Using __builtin_return_address i found out that ResetRxRing() is being
called from PacketRxReady(). For some reason the receive unit has
stopped.

At the moment i don't understand why im seeing problems with the recieve side
when its TX packets that are missing. Its probably some general corruption of
the queues. 

I also don't see why its FreeBSD specific. I'm guessing there is an generic bug,
but somehow only the FreeBSD stack causes it to happen. 
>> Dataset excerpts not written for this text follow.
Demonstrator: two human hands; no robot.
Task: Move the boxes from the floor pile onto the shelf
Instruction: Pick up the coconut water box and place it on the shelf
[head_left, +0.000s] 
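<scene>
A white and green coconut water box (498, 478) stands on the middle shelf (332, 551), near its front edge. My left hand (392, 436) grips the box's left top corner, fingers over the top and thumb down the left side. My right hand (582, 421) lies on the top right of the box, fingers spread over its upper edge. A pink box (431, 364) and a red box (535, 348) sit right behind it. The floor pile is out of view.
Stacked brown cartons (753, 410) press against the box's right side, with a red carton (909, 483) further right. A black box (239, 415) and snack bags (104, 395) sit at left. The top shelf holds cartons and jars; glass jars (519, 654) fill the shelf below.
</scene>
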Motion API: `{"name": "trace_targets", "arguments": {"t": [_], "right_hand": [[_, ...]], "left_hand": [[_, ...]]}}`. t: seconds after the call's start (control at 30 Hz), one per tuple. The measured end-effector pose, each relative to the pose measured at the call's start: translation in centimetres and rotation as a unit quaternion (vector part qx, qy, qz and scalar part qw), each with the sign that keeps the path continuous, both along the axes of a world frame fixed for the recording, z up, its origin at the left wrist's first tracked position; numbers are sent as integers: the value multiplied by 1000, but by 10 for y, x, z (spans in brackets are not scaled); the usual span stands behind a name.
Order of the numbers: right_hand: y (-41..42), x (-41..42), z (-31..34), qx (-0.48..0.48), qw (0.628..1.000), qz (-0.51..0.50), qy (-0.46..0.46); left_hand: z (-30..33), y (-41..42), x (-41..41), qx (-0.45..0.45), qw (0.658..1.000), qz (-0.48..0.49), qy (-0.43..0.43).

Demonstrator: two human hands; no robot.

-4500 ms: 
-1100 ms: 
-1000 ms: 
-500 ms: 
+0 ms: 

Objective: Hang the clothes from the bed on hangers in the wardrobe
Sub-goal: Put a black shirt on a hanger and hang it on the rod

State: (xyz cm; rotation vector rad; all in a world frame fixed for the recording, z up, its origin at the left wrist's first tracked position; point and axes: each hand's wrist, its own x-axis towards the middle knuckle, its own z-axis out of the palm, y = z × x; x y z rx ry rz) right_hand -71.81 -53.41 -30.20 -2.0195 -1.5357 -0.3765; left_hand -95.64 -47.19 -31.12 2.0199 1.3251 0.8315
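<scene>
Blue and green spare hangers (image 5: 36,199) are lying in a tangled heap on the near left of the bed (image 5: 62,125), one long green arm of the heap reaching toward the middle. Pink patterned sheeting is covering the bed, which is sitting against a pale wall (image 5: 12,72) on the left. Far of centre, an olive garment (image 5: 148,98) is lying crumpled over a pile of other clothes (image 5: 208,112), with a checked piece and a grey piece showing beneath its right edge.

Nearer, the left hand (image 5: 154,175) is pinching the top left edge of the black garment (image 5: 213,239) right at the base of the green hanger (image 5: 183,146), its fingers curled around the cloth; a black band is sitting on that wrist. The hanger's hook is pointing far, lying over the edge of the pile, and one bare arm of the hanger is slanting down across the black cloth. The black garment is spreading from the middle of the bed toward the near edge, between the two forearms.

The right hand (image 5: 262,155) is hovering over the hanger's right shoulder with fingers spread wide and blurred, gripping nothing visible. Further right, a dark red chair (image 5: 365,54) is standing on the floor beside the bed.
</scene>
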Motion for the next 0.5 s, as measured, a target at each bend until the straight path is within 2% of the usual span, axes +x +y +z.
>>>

Version-Release number of selected component (if applicable):


How reproducible:
Always

Steps to Reproduce:
1.Build snmpping
2.Use gdb over ethernet to run the image
3.
    

Actual Results:  Around 1 in 4 pings to the server timeout.

Expected Results:  All the pings to the server get responces.

Comment 1 Andrew Lunn 2003-03-14 09:20:10 UTC
Index: current/ChangeLog
===================================================================
RCS file: /cvs/ecos/ecos-opt/net/net/bsd_tcpip/current/ChangeLog,v
retrieving revision 1.17
diff -u -r1.17 ChangeLog
--- current/ChangeLog   24 Feb 2003 14:29:17 -0000      1.17
+++ current/ChangeLog   14 Mar 2003 09:12:02 -0000
@@ -1,3 +1,10 @@
+2003-03-14  Andrew Lunn  <andrew.lunn>
+
+       * src/sys/net/if.c (if_attach): Removed printf which causes the
+       ethernet device to become corrupt. At this point the app driver
+       has started but not completed taking over from the redboot
+       driver. It is unsafe for redboot to use the ethernet device.
+
 2003-02-24  Jonathan Larmour  <jifl>
 
        * cdl/freebsd_net.cdl: Fix doc link.
Index: current/src/sys/net/if.c
===================================================================
RCS file: /cvs/ecos/ecos-opt/net/net/bsd_tcpip/current/src/sys/net/if.c,v
retrieving revision 1.2
diff -u -r1.2 if.c
--- current/src/sys/net/if.c    4 Nov 2002 20:23:25 -0000       1.2
+++ current/src/sys/net/if.c    14 Mar 2003 09:12:02 -0000
@@ -194,8 +194,6 @@
        }
 
         if (ifp->if_snd.ifq_maxlen == 0) {
-            printf("%s%d XXX: driver didn't set ifq_maxlen\n",
-                   ifp->if_name, ifp->if_unit);
             ifp->if_snd.ifq_maxlen = ifqmaxlen;
         }
 

This fixes the problem.

At the point this printf is made, the apps instance of the driver has setup the
i82559 with its buffers. The redboot i82559 driver no longer has control over
the device. But, redboot has not been told this yet. The VV call has still to be
made. Thus this printf invokes the redboot instance of the i82559 driver. It
uses one of its buffers and so corrupts the apps ring of buffers.

This is a generic problem and not limited to just the i82559. Any ethernet
device with 'complex' buffer management is likely to be corrupted.